** Opening RAW DATA block **

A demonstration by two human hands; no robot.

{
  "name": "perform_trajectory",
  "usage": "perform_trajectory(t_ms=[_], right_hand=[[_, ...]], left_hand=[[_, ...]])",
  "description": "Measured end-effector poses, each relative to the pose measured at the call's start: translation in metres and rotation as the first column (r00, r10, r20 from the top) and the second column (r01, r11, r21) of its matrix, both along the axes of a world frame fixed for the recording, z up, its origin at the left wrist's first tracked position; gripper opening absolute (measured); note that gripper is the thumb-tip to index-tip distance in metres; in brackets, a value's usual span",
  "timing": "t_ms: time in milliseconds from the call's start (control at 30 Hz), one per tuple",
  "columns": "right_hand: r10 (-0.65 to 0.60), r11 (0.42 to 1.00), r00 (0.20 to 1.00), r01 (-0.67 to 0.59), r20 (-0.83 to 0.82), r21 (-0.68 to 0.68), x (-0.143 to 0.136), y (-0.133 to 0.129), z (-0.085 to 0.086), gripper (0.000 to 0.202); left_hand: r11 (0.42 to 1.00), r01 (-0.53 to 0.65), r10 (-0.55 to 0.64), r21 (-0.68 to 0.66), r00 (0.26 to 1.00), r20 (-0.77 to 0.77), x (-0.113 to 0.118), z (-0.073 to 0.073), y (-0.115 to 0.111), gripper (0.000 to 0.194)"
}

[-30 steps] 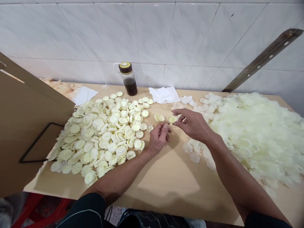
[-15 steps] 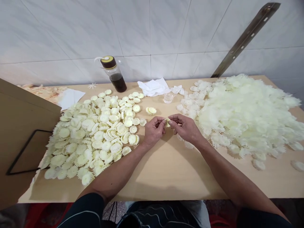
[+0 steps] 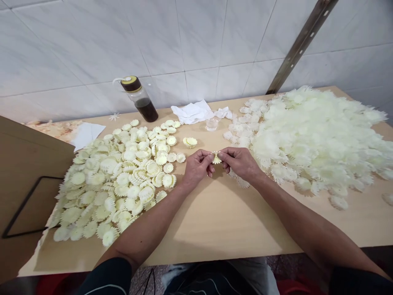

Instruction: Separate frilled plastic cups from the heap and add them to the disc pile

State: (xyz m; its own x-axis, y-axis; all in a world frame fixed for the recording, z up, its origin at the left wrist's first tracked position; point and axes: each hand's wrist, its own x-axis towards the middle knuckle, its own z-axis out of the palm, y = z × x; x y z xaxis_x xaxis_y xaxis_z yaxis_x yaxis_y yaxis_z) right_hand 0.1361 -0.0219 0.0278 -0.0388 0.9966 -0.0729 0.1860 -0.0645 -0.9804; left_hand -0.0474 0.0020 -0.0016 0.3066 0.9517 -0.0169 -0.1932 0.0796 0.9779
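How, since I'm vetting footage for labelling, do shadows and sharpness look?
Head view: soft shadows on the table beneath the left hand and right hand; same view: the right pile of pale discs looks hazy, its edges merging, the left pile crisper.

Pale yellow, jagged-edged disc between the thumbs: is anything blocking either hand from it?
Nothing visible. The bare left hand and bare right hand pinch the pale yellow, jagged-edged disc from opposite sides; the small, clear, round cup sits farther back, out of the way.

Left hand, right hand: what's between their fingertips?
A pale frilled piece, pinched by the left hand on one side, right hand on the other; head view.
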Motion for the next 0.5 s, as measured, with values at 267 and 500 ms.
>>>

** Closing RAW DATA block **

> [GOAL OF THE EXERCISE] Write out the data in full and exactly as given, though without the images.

> [OUTPUT]
A demonstration by two human hands; no robot.

{
  "name": "perform_trajectory",
  "usage": "perform_trajectory(t_ms=[_], right_hand=[[_, ...]], left_hand=[[_, ...]])",
  "description": "Measured end-effector poses, each relative to the pose measured at the call's start: translation in metres and rotation as the first column (r00, r10, r20 from the top) and the second column (r01, r11, r21) of its matrix, both along the axes of a world frame fixed for the recording, z up, its origin at the left wrist's first tracked position; gripper opening absolute (measured); note that gripper is the thumb-tip to index-tip distance in metres; in brackets, a value's usual span",
  "timing": "t_ms: time in milliseconds from the call's start (control at 30 Hz), one per tuple",
  "columns": "right_hand: r10 (-0.65 to 0.60), r11 (0.42 to 1.00), r00 (0.20 to 1.00), r01 (-0.67 to 0.59), r20 (-0.83 to 0.82), r21 (-0.68 to 0.68), x (-0.143 to 0.136), y (-0.133 to 0.129), z (-0.085 to 0.086), gripper (0.000 to 0.202); left_hand: r11 (0.42 to 1.00), r01 (-0.53 to 0.65), r10 (-0.55 to 0.64), r21 (-0.68 to 0.66), r00 (0.26 to 1.00), r20 (-0.77 to 0.77), x (-0.113 to 0.118), z (-0.073 to 0.073), y (-0.115 to 0.111), gripper (0.000 to 0.194)"
}

[-30 steps] 
[-15 steps] 
[+0 steps] 

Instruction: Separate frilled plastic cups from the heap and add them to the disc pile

State: (xyz m; its own x-axis, y-axis; all in a world frame fixed for the recording, z up, its origin at the left wrist's first tracked position; point and axes: each hand's wrist, its own x-axis towards the middle knuckle, its own z-axis out of the palm, y = z × x; x y z xaxis_x xaxis_y xaxis_z yaxis_x yaxis_y yaxis_z) right_hand 0.1361 -0.0219 0.0278 -0.0388 0.9966 -0.0729 0.1860 -0.0645 -0.9804; left_hand -0.0474 0.0020 -0.0016 0.3066 0.9517 -0.0169 -0.1932 0.0796 0.9779
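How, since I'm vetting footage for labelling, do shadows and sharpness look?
Head view: soft shadows on the table beneath the left hand and right hand; same view: the right pile of pale discs looks hazy, its edges merging, the left pile crisper.

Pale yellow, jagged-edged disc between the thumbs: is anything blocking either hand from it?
Nothing visible. The bare left hand and bare right hand pinch the pale yellow, jagged-edged disc from opposite sides; the small, clear, round cup sits farther back, out of the way.

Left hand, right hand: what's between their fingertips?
A pale frilled piece, pinched by the left hand on one side, right hand on the other; head view.
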Motion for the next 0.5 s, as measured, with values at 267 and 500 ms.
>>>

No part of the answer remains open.